The more frequently people must get vaccinated and the weaker the protections resulting from any one immunization, the less faith people are likely to have in a particular vaccine—and the less likely they are to line up at their local pharmacy for a shot.
That could have serious implications as U.S. authorities try to immunize enough people to provide population-wide protection against major outbreaks of COVID-19. “Most people think about vaccines as a question of personal benefit and individual risk,” Reich said. “Yet vaccines are also most effective when high proportions of the population use them.”
No one knows yet how effective an mRNA vaccine might be or what its deployment strategy might look like. But if an mRNA vaccine confers greater immunity in fewer doses, it could help to solve the problem with vaccines in the vein of today’s flu vaccines—weak protection that requires frequent re-immunization.

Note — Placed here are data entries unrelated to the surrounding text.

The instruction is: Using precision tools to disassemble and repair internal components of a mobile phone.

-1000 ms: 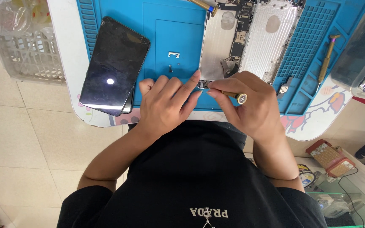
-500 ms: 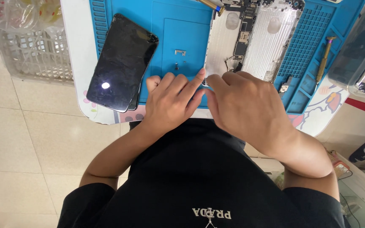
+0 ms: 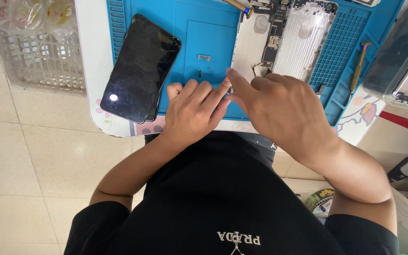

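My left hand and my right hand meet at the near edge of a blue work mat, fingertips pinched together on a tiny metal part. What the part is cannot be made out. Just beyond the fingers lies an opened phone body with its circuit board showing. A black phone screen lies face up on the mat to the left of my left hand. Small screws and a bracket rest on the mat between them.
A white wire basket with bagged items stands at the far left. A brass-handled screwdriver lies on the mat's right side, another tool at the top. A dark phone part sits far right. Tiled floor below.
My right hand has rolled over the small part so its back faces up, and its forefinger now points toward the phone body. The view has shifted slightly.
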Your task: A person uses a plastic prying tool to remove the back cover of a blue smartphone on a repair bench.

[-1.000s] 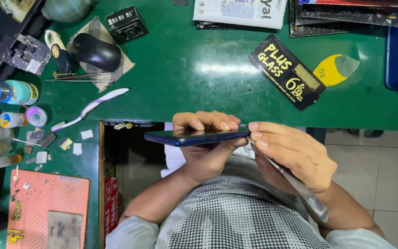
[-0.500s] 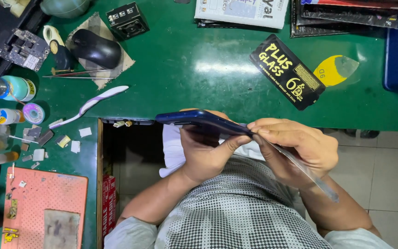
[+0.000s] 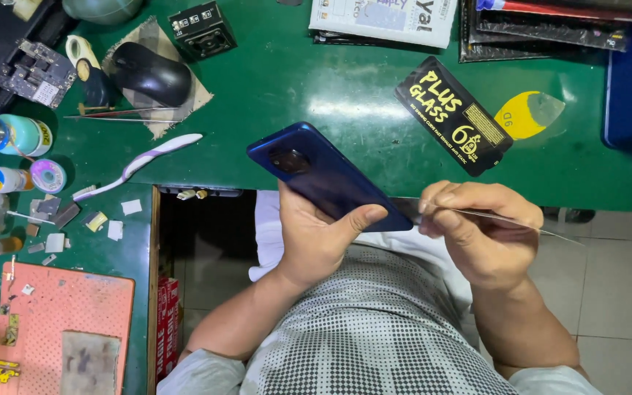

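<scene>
My left hand [image 3: 323, 238] grips a dark blue smartphone [image 3: 323, 175] from below, thumb pressed on its back; the phone's back faces up, tilted, with the round camera bump toward the table. My right hand [image 3: 480, 234] pinches a thin clear plastic sheet [image 3: 521, 222] at the phone's lower right end, the sheet sticking out to the right. Both hands are over my lap, at the near edge of the green table [image 3: 294, 88].
On the table lie a black flat package [image 3: 453, 115], a yellow pick [image 3: 527, 113], a black mouse [image 3: 151, 72] on a cloth, a toothbrush [image 3: 140, 162], tape rolls [image 3: 9, 135] and a small black box [image 3: 202, 31]. An orange work mat [image 3: 60, 329] is lower left, an open drawer [image 3: 199, 249] beside it.
The phone has turned from edge-on to back-up and tilted toward the table. My right hand has slid to the phone's lower end, with the thin sheet now pointing right.
</scene>
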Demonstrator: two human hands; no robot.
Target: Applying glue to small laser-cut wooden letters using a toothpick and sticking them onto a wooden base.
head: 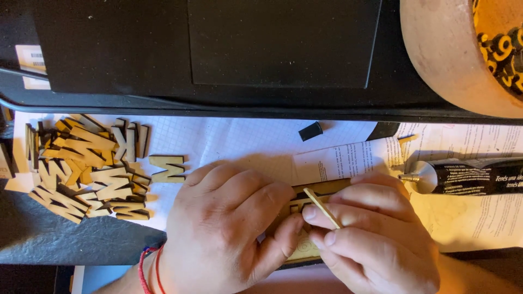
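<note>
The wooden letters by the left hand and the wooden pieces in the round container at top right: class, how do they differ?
The wooden letters lie in a loose heap on the paper; the pieces in the container sit inside its round wall. The letters are angular and pale; the container pieces look curved and yellower. Both are flat cutouts with dark edges.

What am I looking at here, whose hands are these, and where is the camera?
A person wears one camera on the head, looking down at their own bare hands. The left hand presses on a flat pale wooden piece, mostly hidden. The right hand pinches a thin wooden stick above it. To the left lies a pile of flat wooden letter cut-outs on squared white paper. To the right lies a dark glue tube with a metal nozzle; a round wooden bowl sits top right.
</note>
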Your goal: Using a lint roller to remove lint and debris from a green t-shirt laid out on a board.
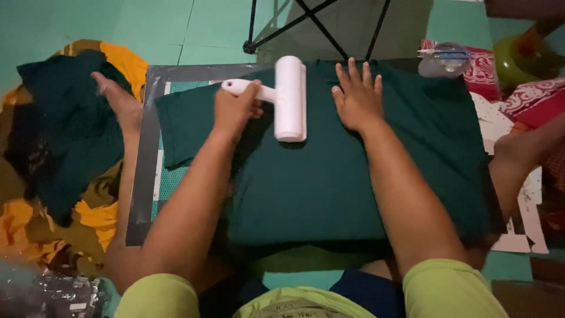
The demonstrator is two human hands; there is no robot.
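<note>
Two hands work on a dark green shirt (329,176) spread flat over a grey-edged board (144,165) on the floor. The left hand (235,109) has its fingers curled tight around the white handle of a lint roller (290,97), whose thick white drum lies across the shirt near the board's far edge, long axis running away from the person. The right hand (356,97) holds nothing: its fingers are straight and a little spread, palm pressed flat on the shirt just right of the drum, close to it but not touching. Both forearms reach out from lime-green sleeves at the near edge. The shirt covers most of the board, one sleeve reaching toward the board's left edge, where a strip of teal check shows beside the grey border. Along that left edge lies a foot (120,100), toes pointing to the far left corner; a knee (518,159) sits off the right edge. Left of the board a pile (59,147) of dark green and yellow-orange cloth lies heaped on the green floor, with crinkled clear plastic bags (53,291) at the near left. Beyond the far edge stand the black crossed legs of a stand (318,23). Near the far right corner rests a clear plastic lid (444,59), touching the shirt's edge, and red patterned fabric (524,97) lies beyond it to the right.
</note>
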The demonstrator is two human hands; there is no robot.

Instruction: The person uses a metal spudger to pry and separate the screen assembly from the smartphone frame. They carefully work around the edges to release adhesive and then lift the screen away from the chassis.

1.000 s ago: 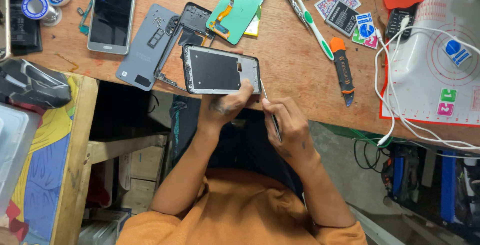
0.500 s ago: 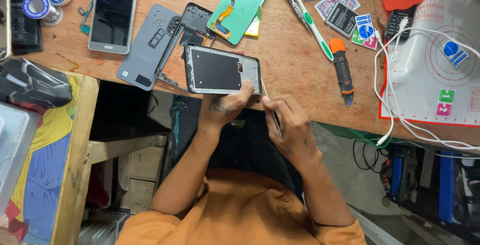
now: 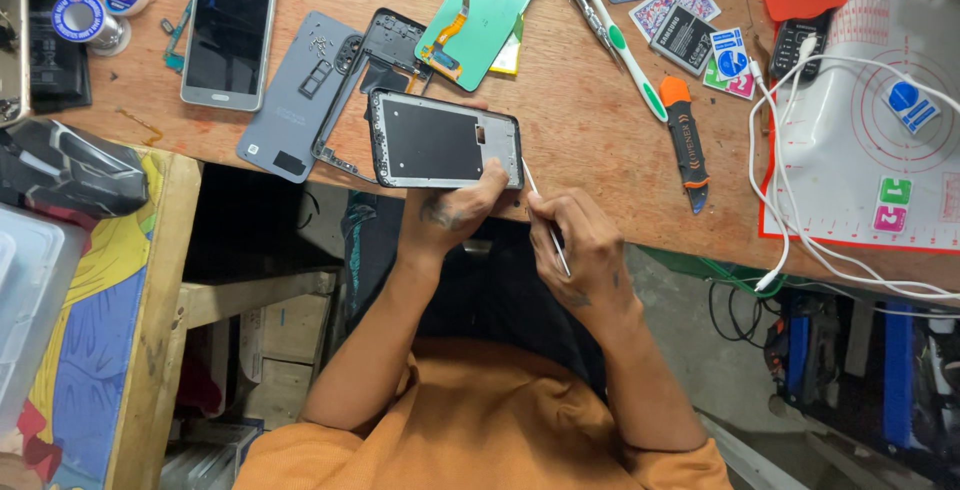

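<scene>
Left hand (image 3: 452, 212) pinned the opened phone frame (image 3: 445, 139) flat at the tabletop (image 3: 580, 120) edge, fingers clamped on its lower corner for steadiness. Right hand (image 3: 583, 250) fingers pinched a thin metal tool (image 3: 545, 220), tip angled toward that corner.

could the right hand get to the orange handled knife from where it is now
Probably yes: the orange-handled knife lies in the open on the wooden bench, just beyond the right hand, nothing between, though that hand holds a thin metal tool.
</scene>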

Which is to say, it matters which companies win the race to develop effective novel-coronavirus vaccines. And it might help if they all win, resulting in a wide array of vaccines, each with its own production lines, effectiveness, and duration of immunity.
Paul Offit, chief of the division of infectious diseases at the Children's Hospital of Philadelphia, told The Daily Beast he thinks there will be more than one vaccine for SARS-CoV-2. But he cautioned against declaring victory too quickly, even after the first couple vaccines hit the streets.
Sometimes the FDA approves vaccines that, while safe, work better in experimental settings than they do in the messy world of the general public, Offit explained. “Never breathe a sigh of relief until the first three million doses are out there.”